Infinitely Losing My Edge
Yeah, I'm losing my edge.
I'm losing my edge.
The kids are coming up from behind.
I'm losing my edge.
I'm losing my edge to the kids from Ethiopia and from Mexico City.
But I was there.
I was there in 1976.
I was there at the first Wire show in Watford.
I'm losing my edge.
I'm losing my edge to the kids whose footsteps I hear when they get on the decks.
I'm losing my edge to the internet seekers who can tell me every member of every good group from 1963 to 1979.
I'm losing my edge.
To all the kids in Spokane and Woodstock.
I'm losing my edge to the art-school Manila kids in little jackets and borrowed nostalgia for the unremembered nineties.
I'm losing my edge.
I'm losing my edge.
I can hear the footsteps every night on the decks.
But I was there.
I was there in 1983 at the first Lewis practice in a loft in Vancouver.
I was working on the 808 sounds with much patience.
I was there when Tom Verlaine started up his first band.
I told him, "Don't do it that way. You'll never make a dime."
I was there.
I was the first guy playing Cabaret Voltaire to the grime kids.
I played it at the Astoria.
Everybody thought I was crazy.
We all know.
I was there.
I was there.
I've never been wrong.
But I'm losing my edge to better-looking people with better ideas and more talent.
And they're actually really, really nice.
I'm losing my edge.
I heard you have a compilation of every good song ever done by anybody.
Every great song by The Cowsills. All the underground hits.
All New York Dolls tracks. I heard you have a vinyl of every Juan Atkins record on German import.
I heard that you have a white label of every seminal grunge hit - 1985, '86, '87.
I heard that you have a CD compilation of every good '50s cut and another box set from the '70s.
I hear you're buying a 808 and a güiro and are throwing your macbook out the window because you want to make something real. You want to make a Fifty Foot Hose record.
I hear that you and your band have sold your mellotron and bought an oboe.
I hear that you and your band have sold your oboe and bought a mellotron.
I hear everybody that you know is more relevant than everybody that I know.

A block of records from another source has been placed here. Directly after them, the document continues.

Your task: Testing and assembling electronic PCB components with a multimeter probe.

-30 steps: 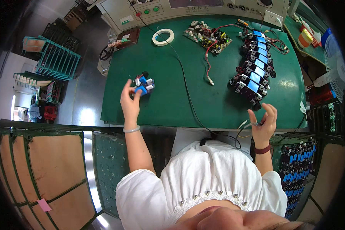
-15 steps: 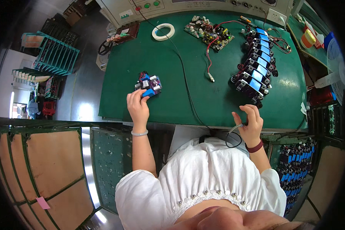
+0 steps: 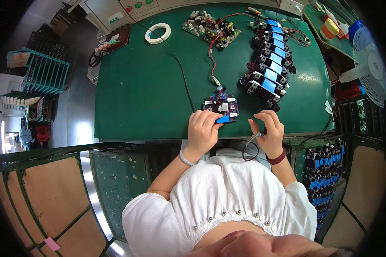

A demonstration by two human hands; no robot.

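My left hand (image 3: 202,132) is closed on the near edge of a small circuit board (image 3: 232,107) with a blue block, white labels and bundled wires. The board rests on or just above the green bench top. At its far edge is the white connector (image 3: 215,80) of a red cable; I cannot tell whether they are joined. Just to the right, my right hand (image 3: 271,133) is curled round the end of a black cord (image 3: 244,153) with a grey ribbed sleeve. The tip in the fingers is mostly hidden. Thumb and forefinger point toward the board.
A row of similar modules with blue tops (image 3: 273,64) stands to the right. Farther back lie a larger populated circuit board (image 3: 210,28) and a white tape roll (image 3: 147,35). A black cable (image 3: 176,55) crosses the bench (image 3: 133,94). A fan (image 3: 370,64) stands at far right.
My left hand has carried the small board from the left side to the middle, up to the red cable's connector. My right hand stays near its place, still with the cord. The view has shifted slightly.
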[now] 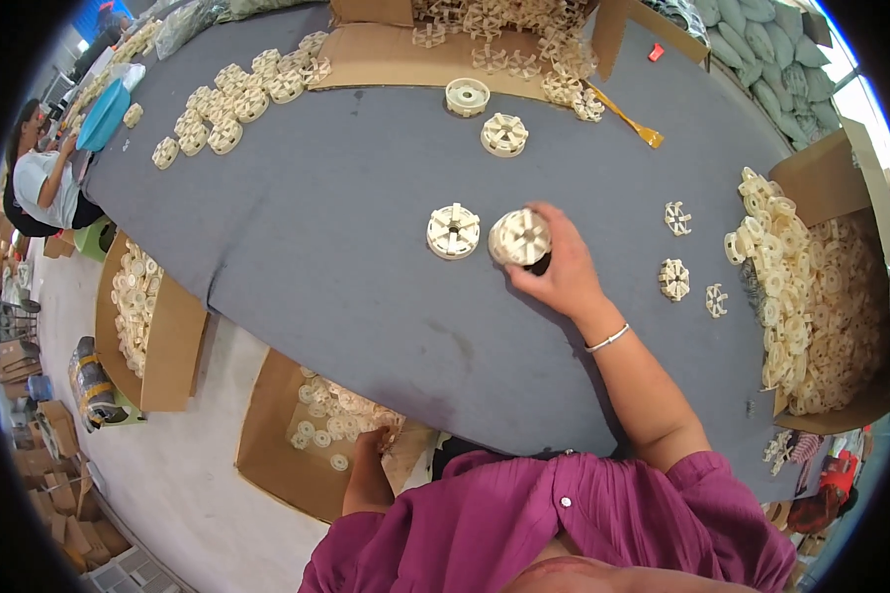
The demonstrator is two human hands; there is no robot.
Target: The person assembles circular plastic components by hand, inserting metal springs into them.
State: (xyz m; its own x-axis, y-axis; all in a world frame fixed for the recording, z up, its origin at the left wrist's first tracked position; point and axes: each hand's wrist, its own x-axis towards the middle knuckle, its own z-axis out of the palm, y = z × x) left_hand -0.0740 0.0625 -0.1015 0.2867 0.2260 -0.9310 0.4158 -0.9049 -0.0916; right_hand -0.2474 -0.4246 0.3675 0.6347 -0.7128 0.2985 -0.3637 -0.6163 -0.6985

But have you seen my records?
Aural Exciters,
David Bowie,
Crime,
Pere Ubu,
Matthew Halsall,
Essential Logic,
Tim Buckley,
Kool Moe Dee,
Lee Hazlewood,
The Detroit Cobras,
Toni Rubio,
Lalann,
Agent Orange,
Masta Ace, Craig G, Kool G Rap, Big Daddy Kane,
Accadde A,
Gil Scott-Heron & Brian Jackson,
Masters at Work,
The Cramps,
Malaria!,
Kevin Saunderson,
Red Lorry Yellow Lorry,
Barry Ungar,
a-ha,
Echo & the Bunnymen,
Negative Approach,
Lou Reed & Metallica,
Ralphi Rosario,
Dave Gahan,
Donald Byrd,
Spoonie Gee,
Gichy Dan,
Stereo Dub,
Iggy Pop,
Animal Collective,
the Swans,
Laurel Aitken,
China Crisis,
Camberwell Now,
Livin' Joy,
Super Lover Cee & Casanova Rud,
Lalo Schifrin,
Electric Light Orchestra,
Bill Near,
AZ,
John Coltrane,
Bob Dylan,
Kool G Rap & DJ Polo,
Fort Wilson Riot,
Funkadelic,
Fat Boys,
The Modern Lovers,
Mo-Dettes,
Buzzcocks,
Scott Walker + Sunn O))),
Stockholm Monsters,
Sly & The Family Stone,
Sparks,
Bill Wells,
Tomorrow,
Ultimate Spinach,
Model 500,
Judy Mowatt,
EPMD,
The Tremeloes,
Rites of Spring, Rites of Spring, Rites of Spring, Rites of Spring.
You don't know what you really want.
You don't know what you really want.
You don't know what you really want.
You don't know what you really want.
You don't know what you really want.
You don't know what you really want.
You don't know what you really want.
You don't know what you really want.
You don't know what you really want.
You don't know what you really want.
You don't know what you really want.
You don't know what you really want.
You don't know what you really want.
You don't know what you really want.
You don't know what you really want.